**THE PROBLEM:** Given the entries that follow, write out exactly the lines starting at the one containing "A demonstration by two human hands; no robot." and ending at the one containing "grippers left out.", both ends included, and only those.

**SOURCE INFORMATION:**

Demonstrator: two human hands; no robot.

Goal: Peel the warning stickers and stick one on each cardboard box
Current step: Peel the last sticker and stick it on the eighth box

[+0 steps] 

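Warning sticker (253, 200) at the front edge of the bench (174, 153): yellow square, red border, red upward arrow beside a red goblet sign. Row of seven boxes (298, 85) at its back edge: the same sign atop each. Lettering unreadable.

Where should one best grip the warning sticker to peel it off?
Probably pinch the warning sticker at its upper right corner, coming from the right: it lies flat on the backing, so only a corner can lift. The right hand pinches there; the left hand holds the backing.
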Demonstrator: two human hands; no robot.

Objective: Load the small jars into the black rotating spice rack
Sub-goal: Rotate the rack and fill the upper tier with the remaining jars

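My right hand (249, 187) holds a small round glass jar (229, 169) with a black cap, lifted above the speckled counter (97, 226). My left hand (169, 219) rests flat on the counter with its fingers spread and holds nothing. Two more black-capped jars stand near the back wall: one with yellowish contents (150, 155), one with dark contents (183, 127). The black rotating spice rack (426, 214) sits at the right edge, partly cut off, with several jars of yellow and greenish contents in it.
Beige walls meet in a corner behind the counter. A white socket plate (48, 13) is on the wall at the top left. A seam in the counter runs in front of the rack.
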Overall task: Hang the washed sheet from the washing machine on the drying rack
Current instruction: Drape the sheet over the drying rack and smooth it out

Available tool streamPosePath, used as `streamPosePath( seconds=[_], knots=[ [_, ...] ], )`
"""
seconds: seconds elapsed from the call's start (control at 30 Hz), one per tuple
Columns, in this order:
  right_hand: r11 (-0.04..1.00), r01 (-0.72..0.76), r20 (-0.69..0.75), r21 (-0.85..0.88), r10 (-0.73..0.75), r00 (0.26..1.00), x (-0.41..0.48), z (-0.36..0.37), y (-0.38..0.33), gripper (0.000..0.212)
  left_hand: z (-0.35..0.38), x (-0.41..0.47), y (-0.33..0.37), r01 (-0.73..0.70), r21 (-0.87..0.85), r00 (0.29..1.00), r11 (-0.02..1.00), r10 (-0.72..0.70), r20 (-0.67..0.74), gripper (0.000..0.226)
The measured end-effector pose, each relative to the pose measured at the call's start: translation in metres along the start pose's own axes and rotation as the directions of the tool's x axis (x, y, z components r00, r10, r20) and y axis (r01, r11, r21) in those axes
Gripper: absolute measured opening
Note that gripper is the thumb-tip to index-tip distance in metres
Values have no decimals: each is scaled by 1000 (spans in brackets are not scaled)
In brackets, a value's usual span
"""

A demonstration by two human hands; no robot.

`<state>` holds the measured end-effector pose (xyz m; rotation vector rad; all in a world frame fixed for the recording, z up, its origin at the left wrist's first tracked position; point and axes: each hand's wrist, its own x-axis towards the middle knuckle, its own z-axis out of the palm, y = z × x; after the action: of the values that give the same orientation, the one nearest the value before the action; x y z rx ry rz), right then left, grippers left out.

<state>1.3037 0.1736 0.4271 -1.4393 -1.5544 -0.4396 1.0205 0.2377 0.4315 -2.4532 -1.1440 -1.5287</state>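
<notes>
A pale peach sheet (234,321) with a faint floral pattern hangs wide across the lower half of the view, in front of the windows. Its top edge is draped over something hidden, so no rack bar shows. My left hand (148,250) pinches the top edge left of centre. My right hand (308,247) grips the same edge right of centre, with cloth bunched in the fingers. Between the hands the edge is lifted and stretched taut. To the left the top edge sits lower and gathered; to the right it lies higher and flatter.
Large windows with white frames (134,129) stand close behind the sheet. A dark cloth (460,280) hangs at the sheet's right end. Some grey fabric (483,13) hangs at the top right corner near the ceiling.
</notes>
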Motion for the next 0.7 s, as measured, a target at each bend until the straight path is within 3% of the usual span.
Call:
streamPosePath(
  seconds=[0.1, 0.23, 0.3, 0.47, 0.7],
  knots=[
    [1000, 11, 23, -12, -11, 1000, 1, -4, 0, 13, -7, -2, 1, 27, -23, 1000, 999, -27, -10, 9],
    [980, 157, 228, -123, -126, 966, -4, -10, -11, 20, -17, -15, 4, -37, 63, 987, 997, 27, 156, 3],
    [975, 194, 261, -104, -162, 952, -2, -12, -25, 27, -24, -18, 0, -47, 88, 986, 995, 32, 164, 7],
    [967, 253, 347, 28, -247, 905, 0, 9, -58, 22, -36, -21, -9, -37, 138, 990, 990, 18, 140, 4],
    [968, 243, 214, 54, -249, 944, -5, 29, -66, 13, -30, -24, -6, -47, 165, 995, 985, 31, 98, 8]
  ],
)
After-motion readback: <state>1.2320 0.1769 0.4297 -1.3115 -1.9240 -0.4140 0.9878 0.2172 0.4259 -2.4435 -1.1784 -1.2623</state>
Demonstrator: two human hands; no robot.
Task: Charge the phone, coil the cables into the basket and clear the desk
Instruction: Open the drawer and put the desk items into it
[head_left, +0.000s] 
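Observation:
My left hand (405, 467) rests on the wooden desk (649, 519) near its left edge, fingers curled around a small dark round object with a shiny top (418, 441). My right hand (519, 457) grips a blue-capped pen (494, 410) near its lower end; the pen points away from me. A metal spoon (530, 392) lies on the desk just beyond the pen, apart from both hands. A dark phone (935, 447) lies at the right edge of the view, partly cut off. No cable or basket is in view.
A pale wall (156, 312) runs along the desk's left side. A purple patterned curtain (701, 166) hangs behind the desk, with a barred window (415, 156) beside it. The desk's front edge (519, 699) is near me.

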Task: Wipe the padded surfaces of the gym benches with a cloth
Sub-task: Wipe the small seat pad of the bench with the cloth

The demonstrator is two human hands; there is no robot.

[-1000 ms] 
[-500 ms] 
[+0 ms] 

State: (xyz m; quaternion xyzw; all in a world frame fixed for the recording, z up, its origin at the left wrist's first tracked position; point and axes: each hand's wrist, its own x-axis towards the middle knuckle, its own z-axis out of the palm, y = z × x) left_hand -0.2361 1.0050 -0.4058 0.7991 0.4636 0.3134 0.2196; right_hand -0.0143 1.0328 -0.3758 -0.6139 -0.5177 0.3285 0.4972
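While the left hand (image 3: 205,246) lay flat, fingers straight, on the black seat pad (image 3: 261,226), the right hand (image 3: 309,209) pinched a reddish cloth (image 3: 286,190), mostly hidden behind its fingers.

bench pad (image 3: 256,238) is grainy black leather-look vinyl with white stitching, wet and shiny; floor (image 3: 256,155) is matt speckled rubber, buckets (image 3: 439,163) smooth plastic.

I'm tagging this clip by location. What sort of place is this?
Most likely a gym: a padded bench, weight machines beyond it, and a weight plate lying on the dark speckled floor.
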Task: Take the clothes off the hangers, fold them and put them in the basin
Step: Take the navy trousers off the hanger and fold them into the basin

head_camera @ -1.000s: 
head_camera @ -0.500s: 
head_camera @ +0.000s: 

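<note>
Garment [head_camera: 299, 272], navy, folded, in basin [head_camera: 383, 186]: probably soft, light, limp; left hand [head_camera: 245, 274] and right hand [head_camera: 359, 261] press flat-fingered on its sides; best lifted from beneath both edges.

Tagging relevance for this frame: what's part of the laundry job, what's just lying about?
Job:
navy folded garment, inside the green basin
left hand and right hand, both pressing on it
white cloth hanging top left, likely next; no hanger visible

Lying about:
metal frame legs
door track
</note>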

**EXERCISE RESPONSE:**
A demonstration by two human hands; no robot.

`<state>` holds the measured end-effector pose (xyz m; rotation vector rad; all in a world frame fixed for the recording, z up, its origin at the left wrist's first tracked position; point and axes: each hand's wrist, its own x-axis towards the middle knuckle, its own z-axis out of the palm, y = z × x; after the action: of the values that give the same orientation, the one nearest the value before the action; x y z rx ry rz), right then left, grippers left out.

What the exercise required is now complete.